▸ **Work request**: Scan the lines below for the string "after" and copy every one that has it.

▸ **Dataset section**:
○ ○ ○
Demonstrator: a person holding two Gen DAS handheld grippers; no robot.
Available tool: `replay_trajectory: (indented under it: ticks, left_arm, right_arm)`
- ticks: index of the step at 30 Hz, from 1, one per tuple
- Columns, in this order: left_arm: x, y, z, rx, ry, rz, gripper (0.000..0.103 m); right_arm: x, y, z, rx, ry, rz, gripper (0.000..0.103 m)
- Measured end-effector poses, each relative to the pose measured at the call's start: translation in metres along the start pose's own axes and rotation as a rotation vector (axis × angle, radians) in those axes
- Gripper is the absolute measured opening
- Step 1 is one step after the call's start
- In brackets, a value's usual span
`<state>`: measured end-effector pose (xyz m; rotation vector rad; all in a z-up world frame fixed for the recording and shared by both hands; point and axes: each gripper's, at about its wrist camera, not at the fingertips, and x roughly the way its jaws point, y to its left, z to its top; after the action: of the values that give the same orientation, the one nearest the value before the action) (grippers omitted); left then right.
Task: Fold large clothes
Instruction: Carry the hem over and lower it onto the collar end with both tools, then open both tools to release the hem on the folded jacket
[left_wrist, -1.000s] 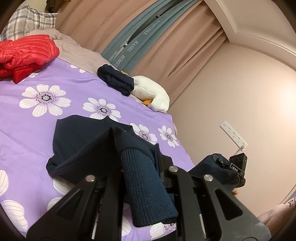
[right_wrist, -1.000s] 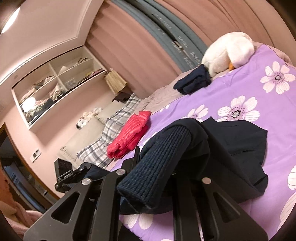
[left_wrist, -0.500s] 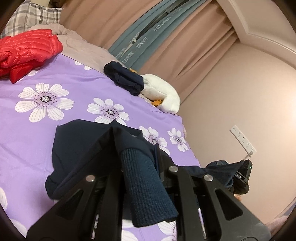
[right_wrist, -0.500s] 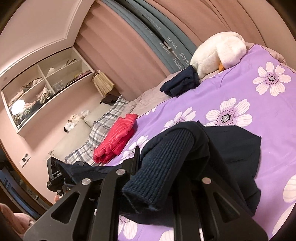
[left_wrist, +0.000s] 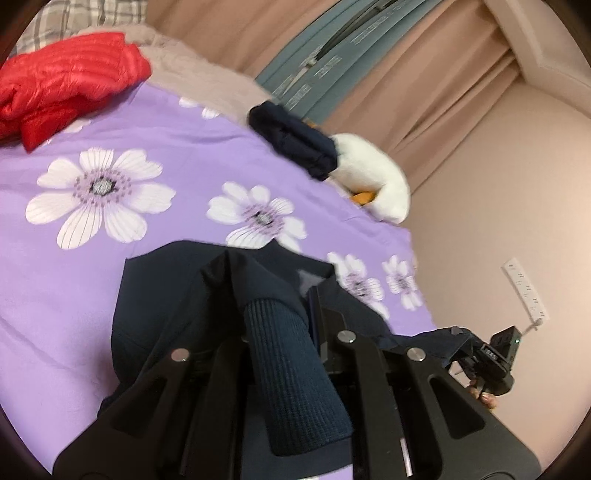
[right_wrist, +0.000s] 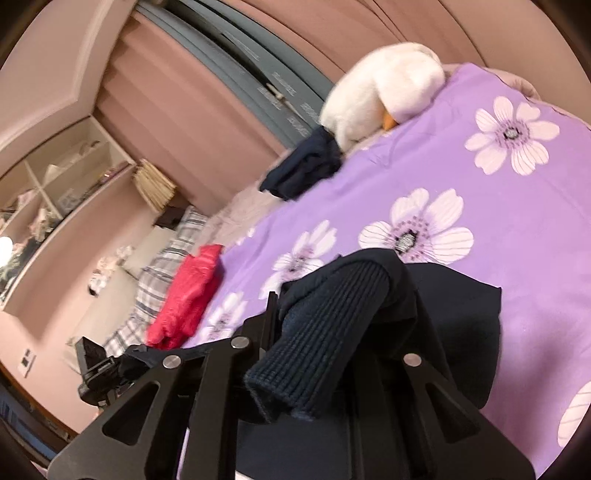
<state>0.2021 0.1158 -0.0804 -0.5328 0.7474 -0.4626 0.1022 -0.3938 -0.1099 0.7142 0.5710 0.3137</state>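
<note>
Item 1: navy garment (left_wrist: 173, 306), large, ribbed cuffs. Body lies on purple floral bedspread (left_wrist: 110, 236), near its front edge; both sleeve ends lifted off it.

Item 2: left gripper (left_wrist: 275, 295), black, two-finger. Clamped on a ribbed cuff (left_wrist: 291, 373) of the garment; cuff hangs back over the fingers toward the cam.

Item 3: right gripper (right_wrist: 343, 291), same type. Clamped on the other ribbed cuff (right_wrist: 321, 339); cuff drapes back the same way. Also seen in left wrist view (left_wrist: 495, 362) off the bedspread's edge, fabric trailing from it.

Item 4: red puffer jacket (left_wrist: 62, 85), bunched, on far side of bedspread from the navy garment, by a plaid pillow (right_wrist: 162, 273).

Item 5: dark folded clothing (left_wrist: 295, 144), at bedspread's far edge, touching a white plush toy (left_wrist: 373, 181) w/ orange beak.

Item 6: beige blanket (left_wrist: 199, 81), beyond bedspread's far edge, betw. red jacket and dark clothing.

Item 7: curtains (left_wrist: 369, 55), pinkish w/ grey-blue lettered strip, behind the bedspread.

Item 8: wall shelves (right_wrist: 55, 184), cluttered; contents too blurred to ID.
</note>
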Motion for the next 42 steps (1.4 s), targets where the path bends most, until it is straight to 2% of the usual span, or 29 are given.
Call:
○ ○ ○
▸ **Task solution**:
- Step 1 is one step after the call's start
`<state>`: measured end-effector pose (xyz m; rotation vector rad; all in a z-up world frame fixed for the recording and shared by both hands; point and axes: each gripper's, at about its wrist camera, not at the fingertips, and x roughly the way its jaws point, y to its left, z to its top; after the action: of the values that give the same orientation, the one nearest the value before the action) (grippers omitted); left then right.

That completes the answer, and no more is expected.